Insulated Metal Panels or IMPs, are premium building components that provide superior thermal and building envelope performance for both roof and walls. Known for their high R-value and low U-values, IMPs are the smart choice to meet the changes to NEBC 2020 across all Climatic Zones. A key component in a successful IMP installation is the proper placement of sealants. Location, placement and continuity must be looked at carefully during the design, detailing and installation. Sealants are an important part of the air vapour barrier for air leakage rates prescribed by the NBCC to ensure proper building envelope performance. IMP side joints are a modified tongue and groove assembly that must be filled with continuous, uninterrupted butyl tube sealant. This continuous and uninterrupted sealant includes sealing all perimeters and openings using sheet steel, gun-grade butyl tube and tape applied butyl sealants. This continuous perimeter sealant barrier is required between the panels and the structure, interior to exterior flashing assemblies, and within the panel joints. Placement of field applied sealants is of utmost importance to prevent air movement. Even the smallest of gaps interrupting the continuous run can allow air to move from inside of a building; air can migrate into the joints, panel end laps or around opening. It will condense on the colder side of the panels creating moisture that will accumulate on the interior surface, gravity can pool it onto other surfaces or create drips from the ceiling. Problems can occur through the freeze thaw cycling from night to day, creating openings at joints or other termination points, thus compounding the rate of air leakage. Always create a plan to ensure site quality, supervision and continuous sealants on your IMP project. Watch for scopes of work or other trades that could corrupt the air vapour barrier, and address early in the construction design. Certain, complex penetrations or openings may require additional consideration for sealing that goes beyond manufacturers standard details and could require specialized AVB membranes and flashings. Remember, the IMP doesn't leak – everything around it does, so ensure your AVB is continuous.  
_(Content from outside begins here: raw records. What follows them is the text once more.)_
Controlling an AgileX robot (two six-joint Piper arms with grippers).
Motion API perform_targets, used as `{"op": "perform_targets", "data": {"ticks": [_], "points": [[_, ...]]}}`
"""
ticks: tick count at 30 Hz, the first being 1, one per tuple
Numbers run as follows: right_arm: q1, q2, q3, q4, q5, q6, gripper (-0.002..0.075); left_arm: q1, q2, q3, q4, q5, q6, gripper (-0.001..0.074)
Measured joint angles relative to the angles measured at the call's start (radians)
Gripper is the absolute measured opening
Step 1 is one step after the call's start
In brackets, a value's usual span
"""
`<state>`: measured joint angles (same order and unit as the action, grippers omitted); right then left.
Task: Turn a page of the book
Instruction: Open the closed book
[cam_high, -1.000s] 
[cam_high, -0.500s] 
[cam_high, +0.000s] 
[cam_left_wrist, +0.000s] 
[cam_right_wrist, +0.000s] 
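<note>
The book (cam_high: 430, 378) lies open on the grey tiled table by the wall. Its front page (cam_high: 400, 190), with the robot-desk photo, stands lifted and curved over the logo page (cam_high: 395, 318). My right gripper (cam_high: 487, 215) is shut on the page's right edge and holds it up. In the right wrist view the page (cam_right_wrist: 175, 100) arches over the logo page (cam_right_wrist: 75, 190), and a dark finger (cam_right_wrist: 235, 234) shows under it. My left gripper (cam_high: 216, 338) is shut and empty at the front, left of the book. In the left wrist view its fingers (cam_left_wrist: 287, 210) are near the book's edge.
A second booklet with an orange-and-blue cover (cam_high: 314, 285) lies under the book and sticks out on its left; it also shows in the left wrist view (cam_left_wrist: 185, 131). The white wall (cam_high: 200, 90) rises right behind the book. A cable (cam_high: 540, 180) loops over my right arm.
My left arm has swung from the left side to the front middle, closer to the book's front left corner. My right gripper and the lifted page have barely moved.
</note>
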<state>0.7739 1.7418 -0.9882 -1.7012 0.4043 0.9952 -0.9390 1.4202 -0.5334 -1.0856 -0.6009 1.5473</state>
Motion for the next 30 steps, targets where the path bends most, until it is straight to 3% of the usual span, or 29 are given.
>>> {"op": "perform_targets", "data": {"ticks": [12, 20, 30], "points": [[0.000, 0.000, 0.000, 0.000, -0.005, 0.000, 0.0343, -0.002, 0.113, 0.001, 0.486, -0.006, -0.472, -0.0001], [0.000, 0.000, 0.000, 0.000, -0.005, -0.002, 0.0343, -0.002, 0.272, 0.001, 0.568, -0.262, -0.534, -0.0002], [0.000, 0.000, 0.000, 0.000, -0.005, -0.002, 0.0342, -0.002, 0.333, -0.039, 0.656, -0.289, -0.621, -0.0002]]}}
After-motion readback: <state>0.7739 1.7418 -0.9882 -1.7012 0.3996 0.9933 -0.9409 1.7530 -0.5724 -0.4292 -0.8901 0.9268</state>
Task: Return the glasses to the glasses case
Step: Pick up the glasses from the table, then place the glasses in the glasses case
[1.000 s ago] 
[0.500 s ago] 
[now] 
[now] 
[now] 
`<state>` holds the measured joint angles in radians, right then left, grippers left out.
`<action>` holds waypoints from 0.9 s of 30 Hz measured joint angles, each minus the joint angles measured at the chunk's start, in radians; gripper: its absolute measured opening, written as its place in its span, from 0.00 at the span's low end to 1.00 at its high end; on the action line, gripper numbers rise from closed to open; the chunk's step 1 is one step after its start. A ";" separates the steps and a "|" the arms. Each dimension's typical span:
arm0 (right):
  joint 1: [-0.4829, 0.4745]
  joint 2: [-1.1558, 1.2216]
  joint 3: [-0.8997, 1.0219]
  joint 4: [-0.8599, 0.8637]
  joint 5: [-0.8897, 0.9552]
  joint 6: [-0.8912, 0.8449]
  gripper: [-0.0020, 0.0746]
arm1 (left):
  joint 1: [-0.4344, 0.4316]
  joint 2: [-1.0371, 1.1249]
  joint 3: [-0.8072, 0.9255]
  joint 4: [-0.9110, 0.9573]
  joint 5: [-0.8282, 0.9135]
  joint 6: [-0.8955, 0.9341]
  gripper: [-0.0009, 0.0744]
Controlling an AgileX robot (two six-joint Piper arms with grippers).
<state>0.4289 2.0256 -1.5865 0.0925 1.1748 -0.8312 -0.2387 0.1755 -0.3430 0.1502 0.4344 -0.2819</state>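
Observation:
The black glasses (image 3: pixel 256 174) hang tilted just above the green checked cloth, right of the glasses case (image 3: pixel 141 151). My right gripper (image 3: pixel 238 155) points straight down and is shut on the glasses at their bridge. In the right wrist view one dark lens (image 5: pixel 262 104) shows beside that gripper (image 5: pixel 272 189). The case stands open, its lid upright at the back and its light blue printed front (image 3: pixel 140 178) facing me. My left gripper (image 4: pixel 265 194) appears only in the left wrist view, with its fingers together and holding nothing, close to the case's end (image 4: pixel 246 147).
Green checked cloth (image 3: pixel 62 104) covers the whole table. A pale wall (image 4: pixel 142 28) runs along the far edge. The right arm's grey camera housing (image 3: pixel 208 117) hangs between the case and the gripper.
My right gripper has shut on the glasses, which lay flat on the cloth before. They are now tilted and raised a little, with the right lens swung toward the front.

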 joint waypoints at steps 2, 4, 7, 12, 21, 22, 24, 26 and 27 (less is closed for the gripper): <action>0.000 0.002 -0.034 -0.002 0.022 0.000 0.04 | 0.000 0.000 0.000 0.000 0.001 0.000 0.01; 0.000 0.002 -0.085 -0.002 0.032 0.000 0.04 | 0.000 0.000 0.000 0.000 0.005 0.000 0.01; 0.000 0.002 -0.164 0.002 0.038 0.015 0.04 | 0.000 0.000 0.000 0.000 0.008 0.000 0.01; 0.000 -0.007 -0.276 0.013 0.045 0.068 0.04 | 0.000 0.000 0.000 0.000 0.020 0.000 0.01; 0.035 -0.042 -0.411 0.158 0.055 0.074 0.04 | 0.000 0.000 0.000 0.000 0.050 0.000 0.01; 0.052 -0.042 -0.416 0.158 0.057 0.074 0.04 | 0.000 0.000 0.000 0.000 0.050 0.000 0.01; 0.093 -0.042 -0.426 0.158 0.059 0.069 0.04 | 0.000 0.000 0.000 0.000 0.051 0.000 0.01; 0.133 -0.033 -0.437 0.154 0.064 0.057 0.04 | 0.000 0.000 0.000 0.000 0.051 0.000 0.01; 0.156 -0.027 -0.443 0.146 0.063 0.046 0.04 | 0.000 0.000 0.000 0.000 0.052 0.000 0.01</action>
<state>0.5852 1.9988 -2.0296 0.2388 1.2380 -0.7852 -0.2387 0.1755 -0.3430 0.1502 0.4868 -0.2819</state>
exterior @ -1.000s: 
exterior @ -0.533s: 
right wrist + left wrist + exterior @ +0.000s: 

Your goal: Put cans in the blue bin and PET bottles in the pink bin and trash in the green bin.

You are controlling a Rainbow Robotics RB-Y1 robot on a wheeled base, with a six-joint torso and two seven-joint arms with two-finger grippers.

A picture demonstrating the lack of and broken sealant between base support angles and base trim on an IMP install.
This Insulated Metal Panel (IMP) Install picture demonstrates issues doe to the lack of and broken sealant between base support angles and base trim.
A picture demonstrating the lack of and broken sealant between base support angles and base trim on an IMP install.
This Insulated Metal Panel (IMP) install picture demonstrates an issue which results when there is missing sealant at panel joint.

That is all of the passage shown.